Canada's military submarines

Last Updated Nov. 1, 2005

Canadian navy

The premier of British Columbia, Richard McBride, purchases two submarines from a shipyard in Seattle that had been built for the Chilean navy. Because the purchase violated American neutrality rules, the two subs had to be sneaked out of U.S. territorial waters. The subs were later turned over to the Royal Canadian Navy. The senior naval officer in Esquimalt, B.C., wanted to name them Paterson (after their builder) and McBride (after the premier), but his request was denied. Because two Australian E-class submarines had previously been named AE 1 and AE 2, the Canadian subs, which resembled the U.K. C-class, were dubbed CC 1 and CC 2.

1917: CC 1 and CC 2 leave Esquimalt for Halifax, intended to be deployed to the Mediterranean. The subs are among the first Commonwealth ships to use the Panama Canal. But upon their arrival in Halifax, they are declared unfit for service.

1919: Two British H-class submarines, built in Quincy, Mass., are presented to the Royal Canadian Navy. They are named CH 14 and CH 15.

1920: CC 1 and CC 2 are sold for scrap.

1922: CH 14 and CH 15 are decommissioned.

1945: Two German U-boats surrender to the Royal Canadian Navy. The subs would later be commissioned in the navy for evaluation purposes. One would be sunk by the U.S. navy off the New England coast, the other sunk by Canadian aircraft.

1961: The Canadian navy leases a submarine from the U.S. for training purposes, renaming it HMCS Grilse. The sub would patrol the Pacific from Esquimalt, B.C., until 1969.

1965-68: Canada purchases three state-of-the-art Oberon-class subs from the U.K., HMC Ships Ojibwa, Onondaga and Okanagan. The Canadian military would later purchase two decommissioned subs of this class from the British navy, one for training and one for spare parts.

HMCS Ojibwa heads through "Arctic sea smoke" in Halifax harbour. (CP/1997)

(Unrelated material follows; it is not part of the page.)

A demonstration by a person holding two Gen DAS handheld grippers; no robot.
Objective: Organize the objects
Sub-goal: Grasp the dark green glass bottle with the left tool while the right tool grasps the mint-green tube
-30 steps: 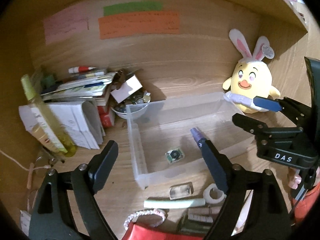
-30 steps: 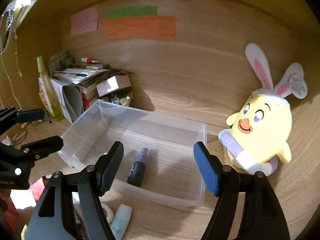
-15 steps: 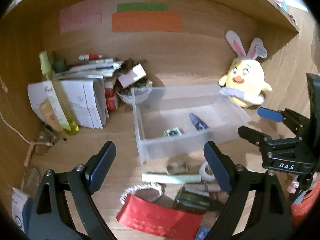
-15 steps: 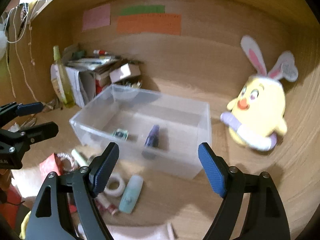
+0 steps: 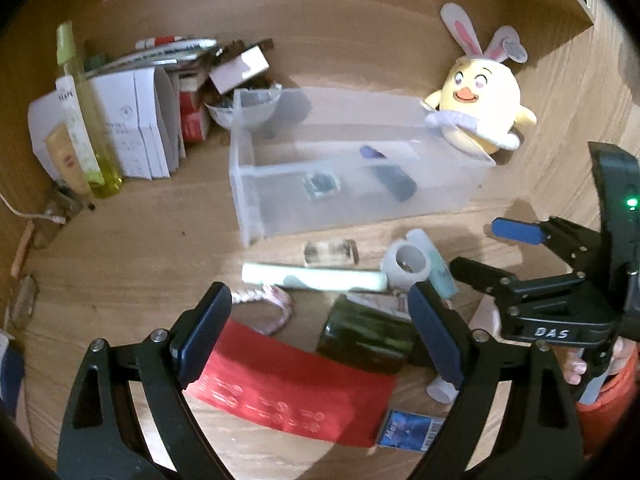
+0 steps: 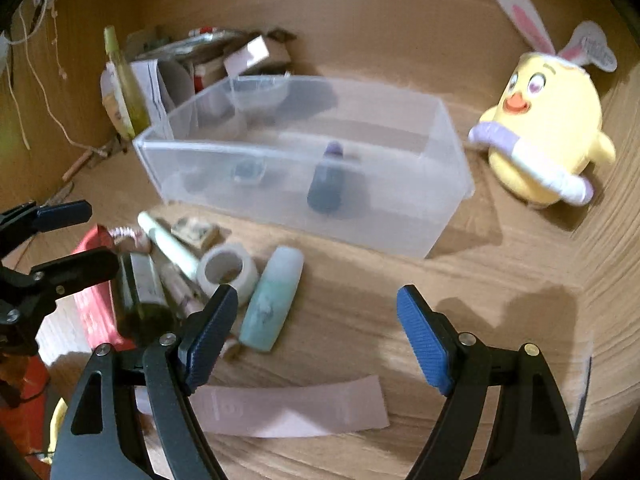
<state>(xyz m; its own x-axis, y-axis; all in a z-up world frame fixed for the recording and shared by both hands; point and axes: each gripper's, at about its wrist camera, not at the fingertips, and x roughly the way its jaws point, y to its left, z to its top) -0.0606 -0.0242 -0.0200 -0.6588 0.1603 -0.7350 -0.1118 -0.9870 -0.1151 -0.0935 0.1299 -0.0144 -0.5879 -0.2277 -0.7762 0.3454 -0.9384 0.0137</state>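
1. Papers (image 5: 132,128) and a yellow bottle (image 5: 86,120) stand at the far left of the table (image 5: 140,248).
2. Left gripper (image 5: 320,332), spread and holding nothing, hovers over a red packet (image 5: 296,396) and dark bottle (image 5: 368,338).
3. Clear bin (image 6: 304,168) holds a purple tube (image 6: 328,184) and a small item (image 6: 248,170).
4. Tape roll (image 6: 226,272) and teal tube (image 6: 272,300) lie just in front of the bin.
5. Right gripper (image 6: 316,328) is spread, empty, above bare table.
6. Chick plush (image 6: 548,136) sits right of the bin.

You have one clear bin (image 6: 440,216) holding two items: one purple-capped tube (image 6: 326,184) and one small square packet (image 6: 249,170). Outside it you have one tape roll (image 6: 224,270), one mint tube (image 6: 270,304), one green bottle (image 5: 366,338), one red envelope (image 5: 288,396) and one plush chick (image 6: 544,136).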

1968: The Canadian navy leases another American sub, renaming it HMCS Rainbow, after the Canadian cruiser from the First World War. The Rainbow was based in Esquimalt, B.C., and was decommissioned in 1974.

1998: Canadian Forces announces it has purchased four Upholder-class Royal Navy submarines, which were decommissioned in 1993 when the U.K. decided to focus solely on nuclear subs. The Ojibwa is retired. The retirement ceremony for the Okanagan is delayed by the crash of Swissair Flight 111. The sub is used to search for the plane's flight data recorder and cockpit voice recorder before it is retired.

2000: The Onondaga is retired. HMCS Victoria, formerly HMS Unseen, arrives in Halifax.

2001: HMC Ships Windsor (formerly HMS Unicorn), Corner Brook (formerly HMS Ursula) and Chicoutimi (formerly HMS Upholder) are commissioned. A plan to cut the Onondaga into pieces and reconstruct it in the Canadian War Museum in Ottawa is put on hold because of the cost involved. Canadian Forces announces that women will be allowed to serve aboard the new subs.

2002: Windsor leaves Halifax for a planned two-week mission, but is forced to turn back after salt water seeps into a hydraulic motor. Canadian Forces reveals that Victoria has a dent in its hull the size of a pizza, as a result of a collision that occurred before the navy took over the sub. The Royal Navy agrees to co-operate in an investigation of the dent. The Canadian navy says cracked diesel exhaust valves on all the subs may have to be replaced.

HMCS Chicoutimi drifts without power off the Irish coast, Oct. 6, 2004 (AP)

2003: HMCS Victoria sails to Esquimalt, B.C., from Halifax via the Panama Canal, re-establishing Canada's submarine presence in the Pacific Ocean, lost when the Rainbow was decommissioned in 1974.

An official with the Defence Department says the lease-to-purchase plan for the four new subs would cost an estimated $897 million, up from their original estimate of $750 million, because of the subs' structural problems.

Lieut. Chris Saunders (CP/DND)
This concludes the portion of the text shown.